"Pictoribus atque poetis

Quidlibet audendi semper fuit æqua potestas."

An equal licence ever was accorded

To poet as to painter, that he might

The boldest sweeps of fancy still essay!

As for men of science, they would not have condescended to honour even with a smile such strange and fantastic words.

Let us suppose, now, that our poetical astronomer, thus contemned, had addressed his scientific censors in some such language as the following:—

Do not think, illustrious sirs, that it is by a purely poetical licence I call the firmament a mirror in which the earth may be seen reflected. Only, to prevent all equivoque, we must understand one another. The mirror to which I am alluding does not reflect light, but movement. It is in a particular movement of the stars that the true figure of our planet is reflected, is revealed to us. But before the human mind can appreciate this movement,—especially before it can discover the cause,—we must be prepared to devote ourselves to centuries of assiduous effort. In this long interval, philosophers of every class will allow unrestricted scope to their imagination.

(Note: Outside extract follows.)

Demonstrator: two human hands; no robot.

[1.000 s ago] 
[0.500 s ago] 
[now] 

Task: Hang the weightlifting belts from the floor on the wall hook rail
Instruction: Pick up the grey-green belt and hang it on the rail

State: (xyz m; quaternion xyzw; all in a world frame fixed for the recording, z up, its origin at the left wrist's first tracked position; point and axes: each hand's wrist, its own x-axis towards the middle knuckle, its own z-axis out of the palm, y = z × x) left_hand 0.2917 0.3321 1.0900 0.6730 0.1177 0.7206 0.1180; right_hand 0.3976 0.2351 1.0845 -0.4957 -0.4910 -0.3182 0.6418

Shall we, then, recall some of these opinions,—some of these truly poetical licences?

Homer and Hesiod represented the earth as a disc, or as a flat rondel, surrounded on all sides by a winding river which they called the Ocean, and which, in the extreme East, communicated with the Phasis, in Colchis. Above this terrestrial disc the outspread sky was arched like a vast dome; a dome supported by two massive pillars, resting on the shoulders of the god Atlas.